Terminology

This section will briefly introduce you to the terms that we will use throughout this book.

  • Data table: rectangular array formed by rows and columns. In each of the table entries (i.e. intersection of one row and one column), we find a datum, typically codified in numeric form. We also use the term data matrix as a synonym term. We represent the data table with upper case bold letters e.g. \(\mathbf{X}\), with \(n\) rows and \(p\) columns.

  • Individual: an individual is a row of the data table. The word individual refers to any type of object: person, animal, country, company, planet, etc.

  • Variable: we use the word “variable” to refer to any column in the data table.
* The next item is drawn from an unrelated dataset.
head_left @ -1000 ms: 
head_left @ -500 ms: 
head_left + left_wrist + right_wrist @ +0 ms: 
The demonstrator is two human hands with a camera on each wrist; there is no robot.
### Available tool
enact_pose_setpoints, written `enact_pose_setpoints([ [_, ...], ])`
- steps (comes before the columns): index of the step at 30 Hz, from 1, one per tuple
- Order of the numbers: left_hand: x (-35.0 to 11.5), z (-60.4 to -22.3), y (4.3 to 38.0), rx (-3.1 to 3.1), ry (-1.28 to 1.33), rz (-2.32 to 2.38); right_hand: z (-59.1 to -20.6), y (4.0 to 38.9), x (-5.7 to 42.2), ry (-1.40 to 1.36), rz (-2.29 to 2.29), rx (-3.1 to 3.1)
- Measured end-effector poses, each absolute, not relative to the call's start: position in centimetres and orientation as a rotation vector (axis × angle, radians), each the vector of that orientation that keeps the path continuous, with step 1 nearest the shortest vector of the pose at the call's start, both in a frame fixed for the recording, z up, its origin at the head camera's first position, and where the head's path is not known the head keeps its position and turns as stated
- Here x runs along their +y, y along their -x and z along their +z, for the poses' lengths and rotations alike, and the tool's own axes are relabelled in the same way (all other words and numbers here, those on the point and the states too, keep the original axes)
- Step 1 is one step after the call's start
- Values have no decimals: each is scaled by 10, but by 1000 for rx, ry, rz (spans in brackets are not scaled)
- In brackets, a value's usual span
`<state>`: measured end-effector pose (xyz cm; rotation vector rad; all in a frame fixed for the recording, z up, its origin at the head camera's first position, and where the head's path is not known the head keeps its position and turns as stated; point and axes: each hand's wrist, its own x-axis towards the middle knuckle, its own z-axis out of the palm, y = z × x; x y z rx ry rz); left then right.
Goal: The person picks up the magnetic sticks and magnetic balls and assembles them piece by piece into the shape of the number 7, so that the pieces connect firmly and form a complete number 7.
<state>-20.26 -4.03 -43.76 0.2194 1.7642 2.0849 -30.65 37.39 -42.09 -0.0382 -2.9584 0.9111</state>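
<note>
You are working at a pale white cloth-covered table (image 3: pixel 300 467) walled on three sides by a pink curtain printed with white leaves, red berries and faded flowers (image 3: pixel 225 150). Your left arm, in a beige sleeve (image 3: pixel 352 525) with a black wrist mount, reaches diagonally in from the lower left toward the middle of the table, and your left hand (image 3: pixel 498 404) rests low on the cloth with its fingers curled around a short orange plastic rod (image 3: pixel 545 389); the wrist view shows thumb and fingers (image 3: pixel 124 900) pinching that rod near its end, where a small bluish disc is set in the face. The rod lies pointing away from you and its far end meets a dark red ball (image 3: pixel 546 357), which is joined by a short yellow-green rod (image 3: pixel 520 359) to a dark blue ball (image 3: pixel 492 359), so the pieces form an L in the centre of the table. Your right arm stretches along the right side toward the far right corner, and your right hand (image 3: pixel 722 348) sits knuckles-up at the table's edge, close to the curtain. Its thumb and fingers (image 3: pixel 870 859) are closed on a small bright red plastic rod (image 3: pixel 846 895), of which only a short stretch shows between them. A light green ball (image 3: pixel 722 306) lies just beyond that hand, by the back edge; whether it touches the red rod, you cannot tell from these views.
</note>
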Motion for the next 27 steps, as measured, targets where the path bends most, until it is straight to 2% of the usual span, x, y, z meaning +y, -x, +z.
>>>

For each individual, we observe the same aggregate, the same measure, the same question, etc. Instead of variable we can also talk about “measure”, attribute, characteristic, property, etc.

  • Continuous Variable: we talk about continuous variable when the measurement is quantitative. To be more precise, a variable is continuous when calculating the mean (or average) makes sense.

  • Nominal Variable: we talk about a nominal variable when its values are names of categories (or qualities). Examples of nominal variables are civil status (e.g. single, married, divorced, widowed), geographc region (e.g. north, south, west, etc). We also use the terms categorical or qualitative variable as synonyms of nominal.

  • Modality: the modalities or categories are the values taken by a nominal variable. For example the variable gender (typical) has two modalities: male and female. A modalitiy is also known as group, class, or category.

  • Cloud of Points: on a plane or in a three-dimensional space, the notion of “cloud of points” has to do with how the points are positioned according to a series of coordinates, which are based on a set of orthogonal axes. Given the coordinates of the points, it is easy to calculate distance between them. When we have more than three axes, even though the cloud of points exist, we cannot visualize them.

  • Distance: the distance between two points in a given cloud coincides with the usual notion of distance (which can be calculated based on the coordinates of the points via the famous Pythogorean theorem).

  • Inertia: inertia is a borrowed term from Mechanics (in Physics) which is entirely equivalent to the statistical concept of variance. The inertia gives an idea of the spread in a cloud of weighted points. If the individuals have the same weight (same importance), the direction with the larger inertia of the cloud is the direction of its major axis.

  • Center of Gravity: this is the average point (or central point) in a cloud of weighted points. Therefore, there is an equivalence between the mechanical notion of center of gravity and the statistical notion of average point.

  • Factorial Analysis: optimal visualization (in a certain sense) of a cloud of points in some multidimensional space.

  • Factorial Axes: these are the axes, sorted by importance, which we use to visualize the cloud of points in a factorial analysis. They are defined by the directions of larger stretching (inertia) of the cloud of poitns.

  • PCA: Principal Component(s) Analysis.

  • Active Variables: set of variables that are used in the computation of the axes for the factorial planes.

  • Supplementary Variables: set of variables that are NOT used in the computation of the factorial axes, but that can be used as aid in the interpretation of results.

  • Contribution: measures the participation of an element (e.g. category, variable, frequency, or individual) in the construction of a factorial axis.

  • Squared Cosine: measures the quality of the projection of an element (e.g. category, variable, frequency, or individual) along a factorial axis.

  • V-test: measures, in number of standard deviations, the distance between an observed value and its theoretical value under a null hypothesis. This test is used to characterize the axes, the categories, the classes, etc.